Особой нужды друг в друге мы не испытывали – у каждого хватало собственных контактов, связей и дел. О Сергее я и вовсе не говорю – его встречали как героя. Но даже мне хватало ангажементов – лекции, выступления, презентации, интервью и т. п. Взаимную пользу от совместного пребывания в том или ином месте мы с Курёхиным, тем не менее, извлекали. Его английский был тогда еще вполне рудиментарным, и моя помощь в переводе часто была очень даже необходима. Я же благодаря этому попадал в ситуации и знакомился с людьми, до которых иначе не добрался бы.

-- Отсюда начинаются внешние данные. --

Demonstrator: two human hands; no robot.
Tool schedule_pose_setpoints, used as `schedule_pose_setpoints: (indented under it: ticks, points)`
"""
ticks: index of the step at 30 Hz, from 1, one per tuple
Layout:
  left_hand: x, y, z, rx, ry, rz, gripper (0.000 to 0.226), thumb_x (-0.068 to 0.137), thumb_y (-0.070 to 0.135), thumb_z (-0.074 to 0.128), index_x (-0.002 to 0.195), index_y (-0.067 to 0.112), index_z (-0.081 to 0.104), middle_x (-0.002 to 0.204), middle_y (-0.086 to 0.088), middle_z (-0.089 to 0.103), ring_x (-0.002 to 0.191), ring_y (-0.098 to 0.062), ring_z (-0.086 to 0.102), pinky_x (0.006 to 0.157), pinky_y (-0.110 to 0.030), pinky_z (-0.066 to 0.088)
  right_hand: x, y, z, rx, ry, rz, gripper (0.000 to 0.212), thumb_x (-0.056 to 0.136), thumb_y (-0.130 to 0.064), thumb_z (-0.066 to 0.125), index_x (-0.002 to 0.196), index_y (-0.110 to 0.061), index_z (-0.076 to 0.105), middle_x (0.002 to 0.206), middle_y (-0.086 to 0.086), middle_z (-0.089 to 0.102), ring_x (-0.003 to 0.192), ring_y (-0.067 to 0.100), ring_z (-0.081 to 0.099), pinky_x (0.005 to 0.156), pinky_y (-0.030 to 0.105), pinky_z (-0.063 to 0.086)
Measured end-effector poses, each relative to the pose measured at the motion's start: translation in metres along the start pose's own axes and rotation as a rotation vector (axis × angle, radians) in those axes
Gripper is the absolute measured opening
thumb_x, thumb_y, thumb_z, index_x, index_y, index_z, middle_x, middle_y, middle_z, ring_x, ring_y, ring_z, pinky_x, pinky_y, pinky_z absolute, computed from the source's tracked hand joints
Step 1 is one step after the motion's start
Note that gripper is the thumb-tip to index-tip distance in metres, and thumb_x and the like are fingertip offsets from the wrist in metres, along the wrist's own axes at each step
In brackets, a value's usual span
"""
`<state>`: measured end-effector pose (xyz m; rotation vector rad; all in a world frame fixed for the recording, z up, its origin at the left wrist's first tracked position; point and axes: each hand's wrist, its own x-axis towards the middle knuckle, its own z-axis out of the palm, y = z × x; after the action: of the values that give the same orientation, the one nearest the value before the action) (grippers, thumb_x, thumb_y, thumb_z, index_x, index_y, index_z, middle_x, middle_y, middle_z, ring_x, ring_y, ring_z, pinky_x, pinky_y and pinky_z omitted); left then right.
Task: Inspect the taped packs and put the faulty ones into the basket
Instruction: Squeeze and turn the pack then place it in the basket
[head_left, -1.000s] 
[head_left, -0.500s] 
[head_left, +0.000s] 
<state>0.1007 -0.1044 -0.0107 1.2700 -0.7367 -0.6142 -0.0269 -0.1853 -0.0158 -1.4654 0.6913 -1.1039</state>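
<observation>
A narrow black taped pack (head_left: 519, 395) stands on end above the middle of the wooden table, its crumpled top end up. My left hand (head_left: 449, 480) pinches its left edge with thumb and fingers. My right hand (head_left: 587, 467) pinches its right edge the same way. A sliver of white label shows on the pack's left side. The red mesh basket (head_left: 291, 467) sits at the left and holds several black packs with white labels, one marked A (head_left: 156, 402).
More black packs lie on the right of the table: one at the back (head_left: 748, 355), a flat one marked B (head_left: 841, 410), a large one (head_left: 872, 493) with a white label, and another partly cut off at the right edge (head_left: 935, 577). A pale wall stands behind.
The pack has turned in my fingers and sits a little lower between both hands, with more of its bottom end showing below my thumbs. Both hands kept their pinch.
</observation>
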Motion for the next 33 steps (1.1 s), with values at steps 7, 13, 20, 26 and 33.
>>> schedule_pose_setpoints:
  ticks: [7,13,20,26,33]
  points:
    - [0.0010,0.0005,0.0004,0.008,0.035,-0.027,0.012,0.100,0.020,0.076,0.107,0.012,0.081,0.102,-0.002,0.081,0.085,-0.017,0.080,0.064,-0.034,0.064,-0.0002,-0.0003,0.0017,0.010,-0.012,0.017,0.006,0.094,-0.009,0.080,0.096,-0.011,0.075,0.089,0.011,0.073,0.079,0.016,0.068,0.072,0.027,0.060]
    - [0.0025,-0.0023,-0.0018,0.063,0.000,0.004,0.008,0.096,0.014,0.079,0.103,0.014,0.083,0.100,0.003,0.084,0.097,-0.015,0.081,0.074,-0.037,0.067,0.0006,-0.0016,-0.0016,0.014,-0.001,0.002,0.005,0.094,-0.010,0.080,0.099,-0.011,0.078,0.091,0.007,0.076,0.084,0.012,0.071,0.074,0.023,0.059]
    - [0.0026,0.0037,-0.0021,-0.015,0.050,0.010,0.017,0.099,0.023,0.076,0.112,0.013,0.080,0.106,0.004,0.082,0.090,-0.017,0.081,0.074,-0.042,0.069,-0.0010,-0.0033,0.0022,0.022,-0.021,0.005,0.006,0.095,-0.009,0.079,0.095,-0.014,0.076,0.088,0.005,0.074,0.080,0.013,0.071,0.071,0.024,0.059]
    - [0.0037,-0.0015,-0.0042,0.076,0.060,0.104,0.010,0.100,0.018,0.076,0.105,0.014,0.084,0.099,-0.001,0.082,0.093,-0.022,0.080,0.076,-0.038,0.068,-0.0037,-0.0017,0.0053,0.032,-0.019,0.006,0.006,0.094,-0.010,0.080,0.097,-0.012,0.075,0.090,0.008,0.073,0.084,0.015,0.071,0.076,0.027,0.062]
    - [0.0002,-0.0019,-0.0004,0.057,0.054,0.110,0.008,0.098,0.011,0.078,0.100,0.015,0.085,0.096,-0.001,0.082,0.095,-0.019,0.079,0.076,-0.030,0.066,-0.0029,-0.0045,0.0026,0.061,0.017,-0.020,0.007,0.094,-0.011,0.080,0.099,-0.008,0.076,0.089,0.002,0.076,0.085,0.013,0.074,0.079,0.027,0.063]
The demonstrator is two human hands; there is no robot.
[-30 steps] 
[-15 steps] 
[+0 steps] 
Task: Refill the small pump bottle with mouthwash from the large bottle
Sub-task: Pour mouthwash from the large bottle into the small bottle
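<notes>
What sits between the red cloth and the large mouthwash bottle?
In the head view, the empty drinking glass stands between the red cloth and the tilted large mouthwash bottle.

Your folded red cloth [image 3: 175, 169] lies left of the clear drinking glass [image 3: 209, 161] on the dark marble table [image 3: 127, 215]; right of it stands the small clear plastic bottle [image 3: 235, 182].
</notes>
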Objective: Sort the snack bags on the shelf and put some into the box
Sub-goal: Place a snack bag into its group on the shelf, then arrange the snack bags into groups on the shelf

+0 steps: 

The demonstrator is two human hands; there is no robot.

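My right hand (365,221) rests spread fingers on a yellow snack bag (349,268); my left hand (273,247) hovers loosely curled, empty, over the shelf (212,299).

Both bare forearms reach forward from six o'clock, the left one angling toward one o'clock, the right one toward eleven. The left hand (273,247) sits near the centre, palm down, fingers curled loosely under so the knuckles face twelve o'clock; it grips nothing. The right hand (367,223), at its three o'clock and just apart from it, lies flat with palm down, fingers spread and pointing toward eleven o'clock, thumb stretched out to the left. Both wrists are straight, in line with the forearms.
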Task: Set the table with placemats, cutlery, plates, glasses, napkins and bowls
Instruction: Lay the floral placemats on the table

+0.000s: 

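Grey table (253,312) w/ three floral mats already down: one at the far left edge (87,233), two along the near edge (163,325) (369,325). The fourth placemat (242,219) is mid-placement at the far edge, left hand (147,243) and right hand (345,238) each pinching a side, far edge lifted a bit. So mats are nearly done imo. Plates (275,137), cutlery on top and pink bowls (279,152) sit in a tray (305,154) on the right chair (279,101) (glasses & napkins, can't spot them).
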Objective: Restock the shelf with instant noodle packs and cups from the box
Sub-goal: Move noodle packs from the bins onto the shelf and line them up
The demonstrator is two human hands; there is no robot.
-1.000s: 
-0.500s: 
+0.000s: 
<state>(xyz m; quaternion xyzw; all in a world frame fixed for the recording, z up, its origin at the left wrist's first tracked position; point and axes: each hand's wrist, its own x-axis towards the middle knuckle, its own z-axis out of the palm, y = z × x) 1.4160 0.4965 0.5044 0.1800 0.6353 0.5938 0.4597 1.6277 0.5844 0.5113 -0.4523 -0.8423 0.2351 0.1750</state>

Помню нашу совместную экскурсию в Массачусетский Технологический институт – в его самые передовые, занимающиеся конструированием компьютерного звука лаборатории. Я в этом мало что понимал; Курёхин, кажется, немногим больше, но все равно было ужасно интересно.
Люди, впрочем, попадались самые что ни на есть разные. Конечно же, были друзья, единомышленники. В Сан-Франциско нас тепло, как старых друзей, встречали музыканты из саксофонного квартета ROVA, с которыми познакомились еще в 1983 году, когда по приглашению нашего Клуба современной музыки они совершили полупартизанское турне Москва – Ленинград – Рига. Еще был наш друг джазовый критик Говард Мандел, тоже неоднократно приезжавший в Ленинград в ту пору, когда там в генконсульстве США трудился дипломатом его родной брат Ларри. Говард был к тому времени нью-йоркским фрилансером, но за спиной у него лежали несколько лет работы главным редактором джазового журнала «Down Beat» в родном Чикаго. «Down Beat» пусть и не был бесспорной вотчиной любимого нами авангарда, но считался самым авторитетным, самым известным и самым почитаемым джазовым журналом в мире. Ну а сегодня Говард и вовсе президент Международной Ассоциации джазовых журналистов. Круг Говарда представлял для нас особый интерес – он знал всех нью-йоркских музыкантов и был завсегдатаем всех клубов, сами названия которых звучали для нас как музыка: «Blue Note», «Village Vanguard», «Sweet Basil», «Fat Tuesday» и, конечно же, «The Knitting Factory».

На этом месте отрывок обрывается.